Durant le repas Albert riait encore de ce rire silencieux si caractéristique, et puis bien sûr il s’était endormi à table d’avoir tant bu et ripaillé.

La maladie était déjà là, elle lui rongeait déjà le cerveau, mais ne laissait rien paraître que cette insensibilité de la main gauche. Oui, elle était encore heureuse à cette époque, malgré son inquiétude et ses douleurs. On riait encore à table, on parlait fort, on se disputait un peu et puis on se réconciliait dans un câlin collectif.

Presque 5 ans déjà. Et ces 5 dernières années… La maladie qui s’installe sournoisement. Les nuits sans sommeil. Les journées sans repos à surveiller Albert, à le seconder, à dissimuler autant que possible son état aux filles, pour ne pas les inquiéter. 

Et il y a deux ans l’accident bête, Albert qui rate la marche et se brise le bassin. C’est là que tout a dérapé… 

Depuis sa vie n’est qu’attente et longueur de temps. Chacune de ces journées sans fin passées dans un fauteuil à le regarder partir doucement… Est-ce vivre vraiment ?

Ses filles lui manquent. Vivement que Martine ait son diplôme et vienne s’installer à Garbaillon, elle pourra la voir plus souvent, il faudrait bien que cette chambre supplémentaire de l’appartement de Gimont serve un peu. 
Et dimanche comme chaque semaine elle entendra la voix de sa petite Fabienne chérie, elle pourrait se confier et rire un peu avec elle.

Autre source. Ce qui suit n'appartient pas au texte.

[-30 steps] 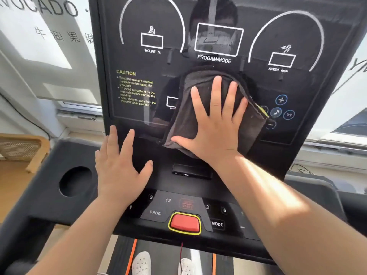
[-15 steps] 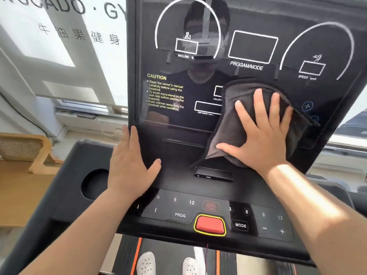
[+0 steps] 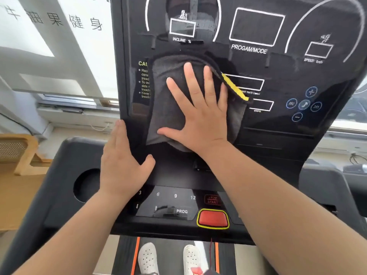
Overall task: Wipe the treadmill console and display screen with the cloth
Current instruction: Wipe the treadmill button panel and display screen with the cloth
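Observation:
A dark grey cloth with a yellow edge lies flat against the glossy black display screen, covering most of the yellow caution text on the screen's left half. My right hand presses it with fingers straight and spread. My left hand rests flat on the black console at the screen's lower left corner, fingers straight. Below them are the number keys and a red stop button.
A round cup holder sits in the console's left wing. A wooden chair and a window sill are to the left. The treadmill belt and two white shoes show below the console.
My right hand has slid the cloth from the right side of the screen to the left, over the caution text. My left hand has stayed on the console.

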`<state>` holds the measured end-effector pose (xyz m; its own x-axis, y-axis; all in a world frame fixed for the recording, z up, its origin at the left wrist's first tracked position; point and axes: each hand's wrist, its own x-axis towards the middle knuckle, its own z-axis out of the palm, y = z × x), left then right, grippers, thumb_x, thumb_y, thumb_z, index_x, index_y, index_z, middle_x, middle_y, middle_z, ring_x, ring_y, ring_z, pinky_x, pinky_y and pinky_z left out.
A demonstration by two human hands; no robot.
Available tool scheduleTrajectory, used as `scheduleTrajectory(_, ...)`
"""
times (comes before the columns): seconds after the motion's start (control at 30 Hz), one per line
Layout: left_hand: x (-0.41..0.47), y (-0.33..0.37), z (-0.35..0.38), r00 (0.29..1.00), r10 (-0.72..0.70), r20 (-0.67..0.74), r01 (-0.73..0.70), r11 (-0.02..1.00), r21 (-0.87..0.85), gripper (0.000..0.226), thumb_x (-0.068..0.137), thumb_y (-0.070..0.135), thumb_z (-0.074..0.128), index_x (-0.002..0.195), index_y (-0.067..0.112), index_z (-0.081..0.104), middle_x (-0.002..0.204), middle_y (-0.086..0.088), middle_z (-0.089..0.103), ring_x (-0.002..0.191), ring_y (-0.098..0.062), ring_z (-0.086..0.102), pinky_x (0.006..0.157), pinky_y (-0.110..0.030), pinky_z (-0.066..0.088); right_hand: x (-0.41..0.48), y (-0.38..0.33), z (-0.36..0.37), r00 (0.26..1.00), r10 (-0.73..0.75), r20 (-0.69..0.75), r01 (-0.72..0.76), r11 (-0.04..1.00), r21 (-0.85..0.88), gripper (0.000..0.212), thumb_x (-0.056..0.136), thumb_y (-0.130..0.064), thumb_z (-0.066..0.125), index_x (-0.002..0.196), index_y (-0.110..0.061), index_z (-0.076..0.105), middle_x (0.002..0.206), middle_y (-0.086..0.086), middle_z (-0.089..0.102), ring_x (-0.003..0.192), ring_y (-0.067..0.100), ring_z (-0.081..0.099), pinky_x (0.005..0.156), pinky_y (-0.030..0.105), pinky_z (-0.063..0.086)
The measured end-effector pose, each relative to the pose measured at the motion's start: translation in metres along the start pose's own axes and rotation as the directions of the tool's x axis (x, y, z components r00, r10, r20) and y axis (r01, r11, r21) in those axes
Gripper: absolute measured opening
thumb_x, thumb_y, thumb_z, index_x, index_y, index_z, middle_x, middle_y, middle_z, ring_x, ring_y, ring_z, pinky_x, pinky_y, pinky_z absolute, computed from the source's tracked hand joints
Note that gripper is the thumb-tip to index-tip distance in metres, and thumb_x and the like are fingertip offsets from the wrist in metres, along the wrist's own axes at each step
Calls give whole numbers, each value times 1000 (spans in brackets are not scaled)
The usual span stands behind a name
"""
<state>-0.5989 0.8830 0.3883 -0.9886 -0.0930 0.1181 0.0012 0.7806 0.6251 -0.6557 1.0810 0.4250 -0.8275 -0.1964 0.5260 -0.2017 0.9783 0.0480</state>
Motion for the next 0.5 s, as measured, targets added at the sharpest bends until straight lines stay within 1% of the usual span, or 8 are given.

Elle sursaute. Elle s’était assoupie devant son ordinateur, et c’est Jean-Marc qui l’a réveillée en sonnant. Déjà l’heure de partir pour l’hôpital s’asseoir auprès de l’amour de sa vie. Elle n’a pas déjeuné mais qu’importe. Plus rien ne lui fait envie.

Elle voudrait juste dormir, se reposer, et avoir ses filles à ses côtés.

***

Lorsque je suis venue m’installer à Garbaillon quelques mois après la mort de maman, j’ai retrouvé dans les placards de la gélatine alimentaire. Et je me suis mise à pleurer en pensant à tout ce à quoi elle avait dû renoncer lorsque la maladie de papa s’était finalement déclarée.
Et dans le congélateur il y a toujours une tarte aux figues que je ne mangerai jamais.
Mais le temps passe, nous sommes lundi, le jour que j’ai choisi pour aller m’installer quelques instants à côté de papa, à cette place que maman a occupée durant tant d’années, jusqu’à l’épuisement.
Il me faut partir. Je n’ai pas déjeuné mais qu’importe. Plus rien ne me fait envie.